Poem: Never Fatal

Never Fatal

The small clapboard house is empty.
In the spring it is overwhelmed by kudzu a thistles
and here in the winter ice covers the vines
and the rooflines barely emerge.

You have never seen the building whole
and somehow, over a lifetime of traveling
past the overgrown farm, parts of it stand still,
all roofline and chimneys.

Today you stop. It is time to see what is there,
what once was. What could have been.
You carve your through the frozen vines
to the dark, empty doorway,

The floor collapsed long ago. There is dirt underneath.
Light comes through the glassless windows.
The stone hearth looks unchanged, unbowed by age.
On the mantle is a single blue plate – Blue Willow,

sun from the window strikes it, a reminder
that people once lived here. A family.
Dinners were shared. Holidays. Love. Death.
Swallowed by time, kudzu and abandonment.
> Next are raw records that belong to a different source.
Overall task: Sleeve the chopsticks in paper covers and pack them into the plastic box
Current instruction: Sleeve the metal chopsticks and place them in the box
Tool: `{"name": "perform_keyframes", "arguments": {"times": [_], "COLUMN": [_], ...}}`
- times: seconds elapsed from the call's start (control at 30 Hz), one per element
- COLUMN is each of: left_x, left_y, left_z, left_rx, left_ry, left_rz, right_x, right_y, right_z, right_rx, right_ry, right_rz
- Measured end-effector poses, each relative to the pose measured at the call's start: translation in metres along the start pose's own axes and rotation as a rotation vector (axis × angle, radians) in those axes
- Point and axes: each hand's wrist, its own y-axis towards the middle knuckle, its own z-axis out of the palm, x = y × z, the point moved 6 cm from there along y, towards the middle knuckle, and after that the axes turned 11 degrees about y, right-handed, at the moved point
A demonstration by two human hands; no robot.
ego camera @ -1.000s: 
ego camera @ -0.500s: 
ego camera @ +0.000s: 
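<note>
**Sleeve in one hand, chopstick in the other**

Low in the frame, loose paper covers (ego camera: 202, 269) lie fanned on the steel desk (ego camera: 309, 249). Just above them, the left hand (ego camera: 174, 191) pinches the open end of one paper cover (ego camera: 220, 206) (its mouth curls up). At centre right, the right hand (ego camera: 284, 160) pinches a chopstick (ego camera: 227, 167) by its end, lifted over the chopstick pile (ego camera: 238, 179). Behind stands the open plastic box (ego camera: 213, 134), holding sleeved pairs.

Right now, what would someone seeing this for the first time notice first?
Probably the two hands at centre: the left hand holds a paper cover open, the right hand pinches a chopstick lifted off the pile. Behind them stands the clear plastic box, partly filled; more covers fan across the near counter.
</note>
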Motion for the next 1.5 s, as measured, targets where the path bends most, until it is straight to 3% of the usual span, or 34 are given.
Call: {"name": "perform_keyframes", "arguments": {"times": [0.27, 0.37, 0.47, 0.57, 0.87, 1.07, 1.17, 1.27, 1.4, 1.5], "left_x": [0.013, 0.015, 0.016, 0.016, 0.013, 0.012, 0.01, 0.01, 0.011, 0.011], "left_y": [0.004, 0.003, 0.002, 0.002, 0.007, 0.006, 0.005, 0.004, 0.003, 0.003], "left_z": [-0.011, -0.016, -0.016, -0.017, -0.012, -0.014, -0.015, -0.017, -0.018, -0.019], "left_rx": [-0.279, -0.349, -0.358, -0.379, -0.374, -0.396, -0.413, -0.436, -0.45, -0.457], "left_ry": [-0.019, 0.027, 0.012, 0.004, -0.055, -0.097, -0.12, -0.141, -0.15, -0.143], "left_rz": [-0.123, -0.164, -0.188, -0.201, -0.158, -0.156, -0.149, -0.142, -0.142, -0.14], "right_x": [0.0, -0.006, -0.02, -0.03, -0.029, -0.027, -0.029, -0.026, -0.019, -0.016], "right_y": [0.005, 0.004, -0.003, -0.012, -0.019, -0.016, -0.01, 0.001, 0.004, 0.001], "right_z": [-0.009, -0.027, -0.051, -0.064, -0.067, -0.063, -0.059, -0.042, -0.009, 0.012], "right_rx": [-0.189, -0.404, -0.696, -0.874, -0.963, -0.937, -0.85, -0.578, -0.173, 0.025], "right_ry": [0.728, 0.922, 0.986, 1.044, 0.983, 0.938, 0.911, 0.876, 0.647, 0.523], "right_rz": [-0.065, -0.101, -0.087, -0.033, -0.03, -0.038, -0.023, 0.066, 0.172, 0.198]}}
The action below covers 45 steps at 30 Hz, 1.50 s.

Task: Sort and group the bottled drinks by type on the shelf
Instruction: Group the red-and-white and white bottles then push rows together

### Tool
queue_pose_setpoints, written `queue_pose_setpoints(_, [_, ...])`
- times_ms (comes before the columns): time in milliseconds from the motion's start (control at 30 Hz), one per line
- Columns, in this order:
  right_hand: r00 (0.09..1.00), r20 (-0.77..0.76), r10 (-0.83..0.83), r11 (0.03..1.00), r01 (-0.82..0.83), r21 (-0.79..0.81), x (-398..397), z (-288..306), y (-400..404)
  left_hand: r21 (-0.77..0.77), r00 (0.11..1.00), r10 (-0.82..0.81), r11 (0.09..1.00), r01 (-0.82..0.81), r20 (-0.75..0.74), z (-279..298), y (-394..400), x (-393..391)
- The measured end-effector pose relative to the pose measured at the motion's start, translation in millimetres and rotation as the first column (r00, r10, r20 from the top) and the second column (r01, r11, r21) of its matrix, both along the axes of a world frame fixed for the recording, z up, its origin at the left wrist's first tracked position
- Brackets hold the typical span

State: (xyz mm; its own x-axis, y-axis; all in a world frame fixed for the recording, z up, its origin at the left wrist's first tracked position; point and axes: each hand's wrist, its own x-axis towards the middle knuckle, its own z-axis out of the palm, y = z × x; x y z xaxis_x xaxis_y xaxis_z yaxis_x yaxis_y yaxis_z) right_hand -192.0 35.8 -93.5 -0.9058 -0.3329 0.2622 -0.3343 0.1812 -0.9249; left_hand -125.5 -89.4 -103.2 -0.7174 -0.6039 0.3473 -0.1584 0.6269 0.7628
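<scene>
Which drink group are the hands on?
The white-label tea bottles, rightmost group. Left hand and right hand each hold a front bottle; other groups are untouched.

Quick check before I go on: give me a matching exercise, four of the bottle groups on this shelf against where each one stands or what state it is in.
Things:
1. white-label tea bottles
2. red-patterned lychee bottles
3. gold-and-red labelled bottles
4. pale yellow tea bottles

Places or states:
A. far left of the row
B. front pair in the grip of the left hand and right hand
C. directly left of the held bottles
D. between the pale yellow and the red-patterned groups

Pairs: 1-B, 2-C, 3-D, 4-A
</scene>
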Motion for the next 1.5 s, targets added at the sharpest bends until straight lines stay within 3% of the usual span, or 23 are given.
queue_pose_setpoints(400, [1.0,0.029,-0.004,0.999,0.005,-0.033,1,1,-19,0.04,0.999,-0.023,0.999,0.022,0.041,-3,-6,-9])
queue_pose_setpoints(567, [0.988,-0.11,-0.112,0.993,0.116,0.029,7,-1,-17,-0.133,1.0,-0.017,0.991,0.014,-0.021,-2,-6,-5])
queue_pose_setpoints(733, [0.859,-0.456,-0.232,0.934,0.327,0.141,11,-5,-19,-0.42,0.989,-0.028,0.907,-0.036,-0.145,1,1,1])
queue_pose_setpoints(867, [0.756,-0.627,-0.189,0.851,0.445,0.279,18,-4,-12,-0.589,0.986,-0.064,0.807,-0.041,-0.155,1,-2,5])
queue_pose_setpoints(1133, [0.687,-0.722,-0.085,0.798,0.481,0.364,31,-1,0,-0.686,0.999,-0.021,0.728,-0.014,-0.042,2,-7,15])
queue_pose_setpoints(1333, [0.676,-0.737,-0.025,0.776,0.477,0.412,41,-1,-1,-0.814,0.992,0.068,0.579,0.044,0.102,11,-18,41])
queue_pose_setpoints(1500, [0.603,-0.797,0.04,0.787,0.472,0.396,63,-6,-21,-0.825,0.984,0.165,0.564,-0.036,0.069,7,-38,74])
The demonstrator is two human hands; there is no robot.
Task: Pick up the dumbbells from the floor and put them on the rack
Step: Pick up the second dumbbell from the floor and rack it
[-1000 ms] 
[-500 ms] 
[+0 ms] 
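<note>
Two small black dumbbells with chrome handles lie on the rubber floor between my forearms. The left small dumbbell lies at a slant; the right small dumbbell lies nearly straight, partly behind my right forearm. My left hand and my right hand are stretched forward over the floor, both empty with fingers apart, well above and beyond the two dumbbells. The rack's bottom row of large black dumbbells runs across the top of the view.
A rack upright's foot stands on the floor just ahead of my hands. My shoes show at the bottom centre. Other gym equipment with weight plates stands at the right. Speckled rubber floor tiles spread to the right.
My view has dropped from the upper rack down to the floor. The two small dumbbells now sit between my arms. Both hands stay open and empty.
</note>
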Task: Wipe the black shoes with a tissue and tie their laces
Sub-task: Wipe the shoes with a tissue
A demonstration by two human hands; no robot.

You breath in what is left of that life,
and break loose a few floorboards,
stack then in the stone hearth,
and set them alight.

For a time, there is light. For a time, there is warmth.
You wonder what it all looks like from the road.
Does anyone notice the smoke in the chimneys
or flickering orange in the windows.

It is not enough
Not enough to save this space from its fate,
but enough to remember and give thanks for what was.
Death is never fatal, unless we allow it.

About this poem.

I am remembering my mother today. I am remembering my grandfather in Surry County, Va. I am remembering the people and times and places I have lost. And in the remembering, they live. Not so important to them, I suspect. But important to me.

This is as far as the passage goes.